[What you need to do]
Of the lines below, reproduce exactly those from the line containing "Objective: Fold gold" to the end, including both the first and the last.

[Collected data]

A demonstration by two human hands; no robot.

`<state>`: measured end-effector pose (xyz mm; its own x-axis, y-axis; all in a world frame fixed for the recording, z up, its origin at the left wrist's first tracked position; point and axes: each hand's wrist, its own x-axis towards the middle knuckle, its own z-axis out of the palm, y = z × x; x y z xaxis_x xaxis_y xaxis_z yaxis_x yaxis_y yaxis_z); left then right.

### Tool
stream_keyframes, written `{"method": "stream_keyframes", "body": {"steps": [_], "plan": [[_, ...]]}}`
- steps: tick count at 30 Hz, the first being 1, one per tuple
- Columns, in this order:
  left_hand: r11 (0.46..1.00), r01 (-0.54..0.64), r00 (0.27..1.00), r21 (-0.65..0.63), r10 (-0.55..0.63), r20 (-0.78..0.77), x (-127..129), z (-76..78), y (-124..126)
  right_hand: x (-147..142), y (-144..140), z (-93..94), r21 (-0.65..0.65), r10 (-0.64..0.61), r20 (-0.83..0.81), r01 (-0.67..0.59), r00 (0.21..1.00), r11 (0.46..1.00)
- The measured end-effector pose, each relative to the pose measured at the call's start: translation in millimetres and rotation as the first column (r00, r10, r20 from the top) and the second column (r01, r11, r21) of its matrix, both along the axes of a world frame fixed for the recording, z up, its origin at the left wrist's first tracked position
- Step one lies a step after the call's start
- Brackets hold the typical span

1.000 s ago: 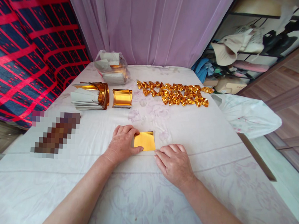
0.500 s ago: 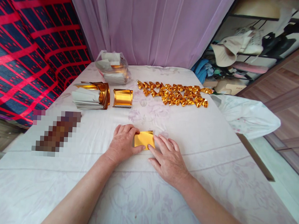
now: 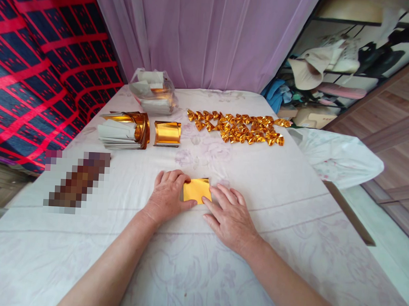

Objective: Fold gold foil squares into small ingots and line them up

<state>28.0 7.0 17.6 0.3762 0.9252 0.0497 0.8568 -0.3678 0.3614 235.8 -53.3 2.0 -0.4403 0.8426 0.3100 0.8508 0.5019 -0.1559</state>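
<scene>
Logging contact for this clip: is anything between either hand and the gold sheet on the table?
Nothing visible. The left hand rests on the gold sheet's left edge, and the right hand touches its right corner with its fingertips. The sheet lies flat on the white cloth.

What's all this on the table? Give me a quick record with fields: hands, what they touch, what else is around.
Left hand: left hand lies flat, fingers on the left edge of the gold foil square.
Right hand: right hand lies flat, fingertips on the square's right edge.
Surface: white floral cloth over the table.
Far right: rows of folded gold pieces.
Far left: stack of foil sheets, small gold stack, plastic bag of sheets.
Backdrop: lilac curtain.
</scene>
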Motion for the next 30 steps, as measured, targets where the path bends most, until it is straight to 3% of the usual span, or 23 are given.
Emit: {"method": "stream_keyframes", "body": {"steps": [18,24,30], "plan": [[0.977,0.146,0.989,-0.154,-0.144,0.027,-19.2,4.7,8.7,3.2,0.8,0.0,0.007,0.005,-0.004,-0.005,1.000,1.000],[0.977,0.143,0.990,-0.161,-0.140,0.031,-18.4,6.1,8.5,0.3,-0.5,0.1,0.022,0.033,-0.036,-0.032,0.999,0.999],[0.980,0.151,0.988,-0.131,-0.146,0.049,-19.3,2.8,8.6,-11.6,-1.7,3.1,-0.049,0.110,-0.014,-0.111,0.994,0.993]]}}
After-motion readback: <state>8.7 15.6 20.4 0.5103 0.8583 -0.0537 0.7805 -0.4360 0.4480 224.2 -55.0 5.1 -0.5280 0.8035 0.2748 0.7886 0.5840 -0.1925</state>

[Answer space]
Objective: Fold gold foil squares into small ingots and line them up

<state>28.0 7.0 17.6 0.3762 0.9252 0.0497 0.8568 -0.3678 0.3614 235.8 -53.3 2.0 -0.4403 0.8426 0.3100 0.8508 0.5019 -0.1559</state>
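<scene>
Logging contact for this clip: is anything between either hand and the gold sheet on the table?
Nothing visible. The left hand rests on the gold sheet's left edge, and the right hand touches its right corner with its fingertips. The sheet lies flat on the white cloth.

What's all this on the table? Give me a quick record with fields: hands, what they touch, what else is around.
Left hand: left hand lies flat, fingers on the left edge of the gold foil square.
Right hand: right hand lies flat, fingertips on the square's right edge.
Surface: white floral cloth over the table.
Far right: rows of folded gold pieces.
Far left: stack of foil sheets, small gold stack, plastic bag of sheets.
Backdrop: lilac curtain.
</scene>
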Motion for the next 30 steps, as measured, targets where the path bends most, until it is straight to 3% of the usual span, or 23 are given.
Emit: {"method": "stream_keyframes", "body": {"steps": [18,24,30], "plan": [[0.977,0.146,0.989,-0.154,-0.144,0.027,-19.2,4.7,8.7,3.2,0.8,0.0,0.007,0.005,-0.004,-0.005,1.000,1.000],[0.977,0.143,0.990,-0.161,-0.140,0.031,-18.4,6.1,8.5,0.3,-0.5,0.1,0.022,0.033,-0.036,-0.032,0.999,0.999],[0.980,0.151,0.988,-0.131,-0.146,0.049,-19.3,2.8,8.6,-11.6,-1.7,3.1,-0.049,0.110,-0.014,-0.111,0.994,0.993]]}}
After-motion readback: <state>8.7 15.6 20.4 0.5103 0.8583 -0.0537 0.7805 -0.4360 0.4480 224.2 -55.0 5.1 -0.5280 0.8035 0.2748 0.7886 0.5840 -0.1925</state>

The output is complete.